■ Your task: Each line below must be transcribed with no word changed.

■ Given data:
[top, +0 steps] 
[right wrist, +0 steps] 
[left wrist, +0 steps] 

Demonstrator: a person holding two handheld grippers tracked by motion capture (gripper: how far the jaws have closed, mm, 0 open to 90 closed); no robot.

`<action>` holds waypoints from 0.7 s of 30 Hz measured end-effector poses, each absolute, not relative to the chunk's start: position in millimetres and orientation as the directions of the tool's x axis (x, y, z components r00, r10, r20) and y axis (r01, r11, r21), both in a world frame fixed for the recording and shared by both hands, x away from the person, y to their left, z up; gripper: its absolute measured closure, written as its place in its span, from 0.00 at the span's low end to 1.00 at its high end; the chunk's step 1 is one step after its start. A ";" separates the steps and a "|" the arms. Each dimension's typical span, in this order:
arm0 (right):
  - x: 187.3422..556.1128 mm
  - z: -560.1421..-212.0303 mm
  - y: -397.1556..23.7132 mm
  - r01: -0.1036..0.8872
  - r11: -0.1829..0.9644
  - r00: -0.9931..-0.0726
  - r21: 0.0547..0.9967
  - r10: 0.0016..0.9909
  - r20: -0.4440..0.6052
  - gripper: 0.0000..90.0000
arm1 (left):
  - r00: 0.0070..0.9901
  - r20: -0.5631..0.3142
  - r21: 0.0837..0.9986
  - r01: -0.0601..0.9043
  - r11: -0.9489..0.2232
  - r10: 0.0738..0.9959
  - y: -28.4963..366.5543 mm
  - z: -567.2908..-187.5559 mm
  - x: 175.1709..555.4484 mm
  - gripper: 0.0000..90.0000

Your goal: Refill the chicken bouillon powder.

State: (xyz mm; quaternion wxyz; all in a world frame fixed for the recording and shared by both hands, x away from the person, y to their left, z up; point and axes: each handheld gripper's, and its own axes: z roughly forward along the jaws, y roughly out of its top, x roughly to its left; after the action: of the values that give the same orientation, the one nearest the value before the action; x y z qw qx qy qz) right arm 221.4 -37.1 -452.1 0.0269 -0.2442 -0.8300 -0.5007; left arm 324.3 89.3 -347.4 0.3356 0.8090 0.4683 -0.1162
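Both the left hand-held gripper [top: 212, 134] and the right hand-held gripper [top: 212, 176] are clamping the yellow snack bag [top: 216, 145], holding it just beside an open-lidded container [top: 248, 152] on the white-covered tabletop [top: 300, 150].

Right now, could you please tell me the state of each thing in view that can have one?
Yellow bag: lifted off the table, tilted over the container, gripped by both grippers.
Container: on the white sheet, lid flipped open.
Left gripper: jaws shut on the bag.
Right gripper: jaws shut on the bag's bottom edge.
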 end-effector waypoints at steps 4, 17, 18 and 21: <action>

■ Output below:
[top, +0 steps] 
[right wrist, +0 steps] 
[left wrist, +0 steps] 

Demonstrator: a person holding two handheld grippers tracked by motion capture (gripper: how far the jaws have closed, mm, 0 open to 90 closed); no robot.

`<action>` holds waypoints from 0.7 s of 30 Hz measured end-effector poses, each absolute, not relative to the chunk's start: position in millimetres and orientation as the directions of the tool's x axis (x, y, z components r00, r10, r20) and y axis (r01, r11, r21), both in a world frame fixed for the recording and shared by both hands, x away from the person, y to their left, z up; gripper: its absolute measured closure, written as its place in its span, from 0.00 at the span's low end to 1.00 at its high end; the chunk's step 1 is one step after its start. A ";" separates the steps and a "|" the arms. Each dimension's typical span, in this order:
arm0 (right):
  - x: 187.3422..556.1128 mm
  - z: -560.1421..-212.0303 mm
  - y: -397.1556..23.7132 mm
  - r01: -0.1036..0.8872
  - r11: -0.1829..0.9644
  - r00: -0.9931..-0.0726
  - r21: 0.0547..0.9967
  - r10: 0.0016..0.9909
  - r20: -0.4440..0.6052
  - gripper: 0.0000..90.0000
arm1 (left):
  - r00: 0.0070..0.9901
  - r20: -0.5631..0.3142
  - r21: 0.0837..0.9986
  - r01: -0.0601..0.9043
  - r11: -0.9489..0.2232
  - r10: 0.0738..0.9959
  - y: -28.4963..366.5543 mm
  - z: -567.2908..-187.5559 mm
  - x: 175.1709..555.4484 mm
  - gripper: 0.0000..90.0000

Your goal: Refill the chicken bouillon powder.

State: (xyz mm; quaternion wxyz; all in a world frame fixed for the recording and shared by both hands, x away from the person, y to their left, z up; point and axes: each handheld gripper's, and its own axes: z roughly forward along the jaws, y roughly out of its top, x roughly to its left; after the action: of the values that give the same orientation, the one nearest the value before the action; x y z qw qx qy qz) right arm 221.4 -37.1 -452.1 0.0269 -0.2442 -0.8300 -0.5007; left arm 324.3 89.3 -347.4 0.3356 0.8090 0.4683 -0.1162
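Both the left hand-held gripper [top: 212, 134] and the right hand-held gripper [top: 212, 176] are clamping the yellow snack bag [top: 216, 145], holding it just beside an open-lidded container [top: 248, 152] on the white-covered tabletop [top: 300, 150].

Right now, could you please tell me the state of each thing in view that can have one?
Yellow bag: lifted off the table, tilted over the container, gripped by both grippers.
Container: on the white sheet, lid flipped open.
Left gripper: jaws shut on the bag.
Right gripper: jaws shut on the bag's bottom edge.
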 end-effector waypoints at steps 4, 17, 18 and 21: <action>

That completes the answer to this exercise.